All lines below are to be transcribed exactly.

[Information supplied]
━━━━━━━━

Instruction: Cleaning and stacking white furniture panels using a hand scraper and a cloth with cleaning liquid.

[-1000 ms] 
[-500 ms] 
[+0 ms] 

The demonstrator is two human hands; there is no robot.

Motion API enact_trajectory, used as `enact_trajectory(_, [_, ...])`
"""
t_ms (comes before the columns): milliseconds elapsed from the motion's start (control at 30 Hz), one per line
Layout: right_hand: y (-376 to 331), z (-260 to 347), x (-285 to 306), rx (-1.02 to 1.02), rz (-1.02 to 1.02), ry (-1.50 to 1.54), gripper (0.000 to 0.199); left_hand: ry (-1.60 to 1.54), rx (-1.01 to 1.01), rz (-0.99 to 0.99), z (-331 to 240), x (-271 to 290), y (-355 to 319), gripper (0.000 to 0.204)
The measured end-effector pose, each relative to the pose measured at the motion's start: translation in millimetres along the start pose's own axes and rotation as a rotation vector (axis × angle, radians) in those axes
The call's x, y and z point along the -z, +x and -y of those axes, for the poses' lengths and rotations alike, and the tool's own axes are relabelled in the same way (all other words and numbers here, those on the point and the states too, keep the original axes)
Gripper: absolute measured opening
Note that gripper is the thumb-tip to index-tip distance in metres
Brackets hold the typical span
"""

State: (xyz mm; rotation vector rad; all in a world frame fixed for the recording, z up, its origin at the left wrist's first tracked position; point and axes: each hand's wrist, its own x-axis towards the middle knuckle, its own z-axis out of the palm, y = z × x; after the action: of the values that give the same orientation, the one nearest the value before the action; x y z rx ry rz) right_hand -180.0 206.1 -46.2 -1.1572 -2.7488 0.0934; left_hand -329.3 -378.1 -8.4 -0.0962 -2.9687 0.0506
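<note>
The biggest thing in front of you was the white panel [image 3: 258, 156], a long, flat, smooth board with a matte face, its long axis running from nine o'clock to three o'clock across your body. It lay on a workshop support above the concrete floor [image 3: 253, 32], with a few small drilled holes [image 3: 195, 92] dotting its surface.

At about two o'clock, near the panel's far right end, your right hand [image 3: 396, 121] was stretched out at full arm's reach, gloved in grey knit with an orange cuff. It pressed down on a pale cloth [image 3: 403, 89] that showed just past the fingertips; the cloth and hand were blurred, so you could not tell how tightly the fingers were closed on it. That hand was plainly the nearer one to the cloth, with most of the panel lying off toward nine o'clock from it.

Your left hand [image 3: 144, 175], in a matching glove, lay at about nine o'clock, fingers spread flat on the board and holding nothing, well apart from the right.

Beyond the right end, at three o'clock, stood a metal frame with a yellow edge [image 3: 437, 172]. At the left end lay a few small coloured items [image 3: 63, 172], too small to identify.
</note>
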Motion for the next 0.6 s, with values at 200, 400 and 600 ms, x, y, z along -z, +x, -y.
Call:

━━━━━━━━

[Completed exercise]
Instruction: Cleaning and stacking white furniture panels using a hand scraper and a cloth with cleaning liquid.

[-1000 ms] 
[-500 ms] 
[+0 ms] 

The demonstrator is two human hands; there is no robot.

Motion API enact_trajectory, used as `enact_trajectory(_, [_, ...])`
"""
t_ms (comes before the columns): milliseconds elapsed from the motion's start (control at 30 Hz), one per line
Layout: right_hand: y (-376 to 331), z (-260 to 347), x (-285 to 306), rx (-1.02 to 1.02), rz (-1.02 to 1.02), ry (-1.50 to 1.54), gripper (0.000 to 0.199); left_hand: ry (-1.60 to 1.54), rx (-1.01 to 1.01), rz (-0.99 to 0.99), z (-331 to 240), x (-271 to 290), y (-355 to 319), gripper (0.000 to 0.204)
The measured end-effector pose, each relative to the pose measured at the motion's start: translation in millimetres along the start pose's own axes and rotation as a rotation vector (axis × angle, radians) in those axes
The call's x, y and z point along the -z, +x and -y of those axes, for the poses' lengths and rotations alike, and the tool's own axes are relabelled in the same way (all other words and numbers here, those on the point and the states too, keep the original axes)
Gripper: absolute measured opening
Note that gripper is the thumb-tip to index-tip distance in metres
Brackets hold the typical span
"""

State: (xyz mm; rotation vector rad; all in a world frame fixed for the recording, z up, its origin at the left wrist's first tracked position; point and axes: each hand's wrist, its own x-axis towards the middle knuckle, its own z-axis out of the palm, y = z × x; after the action: of the values that give the same orientation, the one nearest the value before the action; x y z rx ry rz) right_hand -180.0 206.1 -46.2 -1.1572 -2.7488 0.0934; left_hand -329.3 -378.1 -8.4 -0.0962 -2.9687 0.0506
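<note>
The biggest thing in front of you was the white panel [image 3: 258, 156], a long, flat, smooth board with a matte face, its long axis running from nine o'clock to three o'clock across your body. It lay on a workshop support above the concrete floor [image 3: 253, 32], with a few small drilled holes [image 3: 195, 92] dotting its surface.

At about two o'clock, near the panel's far right end, your right hand [image 3: 396, 121] was stretched out at full arm's reach, gloved in grey knit with an orange cuff. It pressed down on a pale cloth [image 3: 403, 89] that showed just past the fingertips; the cloth and hand were blurred, so you could not tell how tightly the fingers were closed on it. That hand was plainly the nearer one to the cloth, with most of the panel lying off toward nine o'clock from it.

Your left hand [image 3: 144, 175], in a matching glove, lay at about nine o'clock, fingers spread flat on the board and holding nothing, well apart from the right.

Beyond the right end, at three o'clock, stood a metal frame with a yellow edge [image 3: 437, 172]. At the left end lay a few small coloured items [image 3: 63, 172], too small to identify.
</note>
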Motion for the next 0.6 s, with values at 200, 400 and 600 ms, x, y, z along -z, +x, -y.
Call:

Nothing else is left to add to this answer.